• Supplied material:
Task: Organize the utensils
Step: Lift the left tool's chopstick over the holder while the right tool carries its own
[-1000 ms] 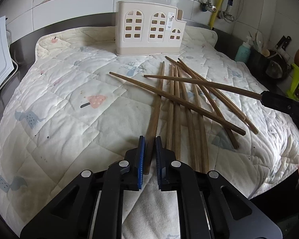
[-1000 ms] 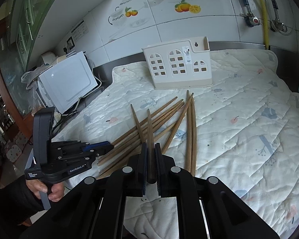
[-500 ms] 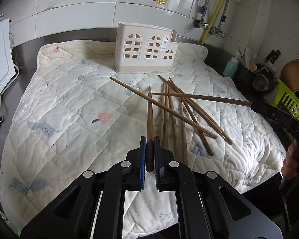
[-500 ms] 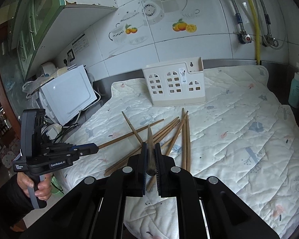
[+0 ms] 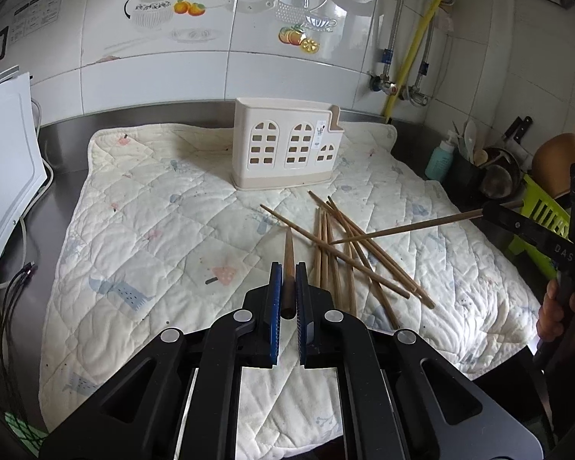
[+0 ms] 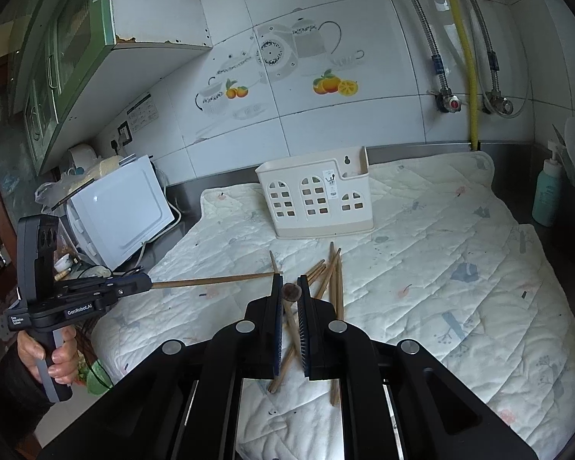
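Each tool is clamped on one chopstick. Your left tool (image 5: 285,287) grips the butt of its chopstick (image 5: 288,253), tip pointing straight ahead toward the holder (image 5: 287,151). Your right tool (image 6: 290,293) holds the other chopstick (image 6: 290,292) end-on, so little of it shows there; from the left view it sticks out across the pile.

The holder stands ahead of both tools on the quilted mat (image 5: 153,230), and no chopstick pokes above its rim, so nothing looks stowed yet.

Left to do: these two, then the loose chopsticks (image 5: 349,257) lying crossed between tools and holder. Early days, by my reckoning.
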Tool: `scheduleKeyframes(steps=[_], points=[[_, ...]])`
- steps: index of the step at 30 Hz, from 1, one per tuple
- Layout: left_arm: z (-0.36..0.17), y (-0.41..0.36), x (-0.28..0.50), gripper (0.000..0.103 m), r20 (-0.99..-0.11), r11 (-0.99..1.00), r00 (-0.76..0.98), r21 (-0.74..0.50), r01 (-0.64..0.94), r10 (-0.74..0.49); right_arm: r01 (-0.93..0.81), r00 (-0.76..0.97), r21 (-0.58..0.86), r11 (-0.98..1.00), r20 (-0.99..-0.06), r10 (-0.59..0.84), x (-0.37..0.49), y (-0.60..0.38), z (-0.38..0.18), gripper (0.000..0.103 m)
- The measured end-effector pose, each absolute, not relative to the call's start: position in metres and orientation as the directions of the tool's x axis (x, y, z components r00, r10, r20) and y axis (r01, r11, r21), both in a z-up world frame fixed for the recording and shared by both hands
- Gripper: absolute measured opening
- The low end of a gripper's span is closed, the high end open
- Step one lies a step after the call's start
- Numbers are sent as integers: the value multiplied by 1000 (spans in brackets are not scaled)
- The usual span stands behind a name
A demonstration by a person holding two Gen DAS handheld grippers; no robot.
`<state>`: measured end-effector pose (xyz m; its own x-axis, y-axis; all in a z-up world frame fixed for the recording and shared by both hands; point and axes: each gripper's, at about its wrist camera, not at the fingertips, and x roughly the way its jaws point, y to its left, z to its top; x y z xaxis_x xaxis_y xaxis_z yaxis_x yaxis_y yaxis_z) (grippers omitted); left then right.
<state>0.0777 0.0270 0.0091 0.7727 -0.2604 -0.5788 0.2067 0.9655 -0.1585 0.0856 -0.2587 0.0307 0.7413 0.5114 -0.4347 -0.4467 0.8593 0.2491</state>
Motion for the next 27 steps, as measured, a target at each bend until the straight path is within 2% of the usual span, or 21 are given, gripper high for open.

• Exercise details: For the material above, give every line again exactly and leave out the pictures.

• Exercise result:
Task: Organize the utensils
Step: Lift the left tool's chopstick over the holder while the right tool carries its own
[-1000 ms] 
[-1000 ms] 
[-500 ms] 
[-500 ms] 
[+0 ms] 
[+0 ms] 
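Each tool is clamped on one chopstick. Your left tool (image 5: 285,287) grips the butt of its chopstick (image 5: 288,253), tip pointing straight ahead toward the holder (image 5: 287,151). Your right tool (image 6: 290,293) holds the other chopstick (image 6: 290,292) end-on, so little of it shows there; from the left view it sticks out across the pile.

The holder stands ahead of both tools on the quilted mat (image 5: 153,230), and no chopstick pokes above its rim, so nothing looks stowed yet.

Left to do: these two, then the loose chopsticks (image 5: 349,257) lying crossed between tools and holder. Early days, by my reckoning.
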Tool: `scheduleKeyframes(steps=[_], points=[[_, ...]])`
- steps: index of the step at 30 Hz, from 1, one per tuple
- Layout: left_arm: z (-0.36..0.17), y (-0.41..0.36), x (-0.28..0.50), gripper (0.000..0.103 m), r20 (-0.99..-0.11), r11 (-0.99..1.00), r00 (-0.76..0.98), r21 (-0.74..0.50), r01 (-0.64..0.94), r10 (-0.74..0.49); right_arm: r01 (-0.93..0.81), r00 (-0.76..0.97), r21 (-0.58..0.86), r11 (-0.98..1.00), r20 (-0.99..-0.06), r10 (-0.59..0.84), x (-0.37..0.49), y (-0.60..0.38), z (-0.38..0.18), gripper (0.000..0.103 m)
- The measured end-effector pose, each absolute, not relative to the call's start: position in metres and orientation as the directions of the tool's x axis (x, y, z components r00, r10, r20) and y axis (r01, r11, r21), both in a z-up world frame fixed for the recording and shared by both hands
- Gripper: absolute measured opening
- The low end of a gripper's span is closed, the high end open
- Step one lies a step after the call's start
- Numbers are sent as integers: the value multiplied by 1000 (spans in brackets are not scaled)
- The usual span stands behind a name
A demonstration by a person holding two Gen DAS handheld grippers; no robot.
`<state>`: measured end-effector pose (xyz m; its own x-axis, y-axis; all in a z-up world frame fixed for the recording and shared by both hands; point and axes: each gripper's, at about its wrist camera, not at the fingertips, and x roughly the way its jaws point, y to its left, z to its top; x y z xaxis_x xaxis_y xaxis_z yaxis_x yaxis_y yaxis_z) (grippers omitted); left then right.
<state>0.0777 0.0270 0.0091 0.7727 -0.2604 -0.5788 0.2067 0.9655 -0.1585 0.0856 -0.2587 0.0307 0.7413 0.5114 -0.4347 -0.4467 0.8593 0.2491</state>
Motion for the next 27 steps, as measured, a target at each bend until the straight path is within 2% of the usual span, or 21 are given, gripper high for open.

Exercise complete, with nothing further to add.